# A World Traveler I redid a few years back



## harpon (Apr 7, 2017)

Here's a World Traveler I fixed up a while ago- subsequently sold, but looking through my old picture library , and thought I'd post it. I bought this from some junk man in Nashville Indiana for $10 I think.  This was a year after I lost almost everything in the house pictured in Trevlac Indiana in EIGHT FEET of flood waters-  FEMA eventually bought the houses on the flood plain to keep people from rebuilding there.  You can see the flood mud still on the front porch- and all the insulation and doors were gone.  I stayed there summers for three years after while it was still all up in the air, and I also stepped on a nail in a board while clearing floods debris that first summer and got quite sick for several weeks.

The frame sits in the middle pictures where my spinet piano was completely under water for several hours and so then a total loss- over 4 feet of water INSIDE the house, and they called it a "100 year flood" and labelled it a Presidential Disaster Area.  Since that time, many other places have seen the same, worldwide.

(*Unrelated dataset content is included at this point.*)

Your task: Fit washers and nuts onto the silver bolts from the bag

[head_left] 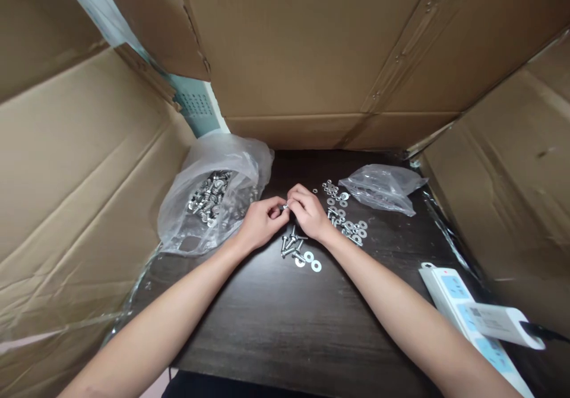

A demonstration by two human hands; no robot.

I was going to motor the bike, but found I couldn't pedal around the  top teardrop frame tank then - it simply gets in the way of a short top tube, and so I changed my mind. I've also found since then that 27" wheels on the back break a lot of spokes with a rag joint sprocket, while 700c wheels are more reliable, and I build smooth sided flip/flop hubs drilled to bolt sprockets directly to.

The bear trap pedals are rather large but I found them excellent on hills, in lieu of clips and straps- standing up on them you sort of can fall forward across the front of the axle.  Looks like I replaced the front wheel with alloy, and somewhere hustled up a rim to re-lace the back with alloy too.  The shock seat post was mainly for the motor project I guess and I think I sold it that way.

I also sold it in Southern Indiana where they appreciate the color scheme I think.


----------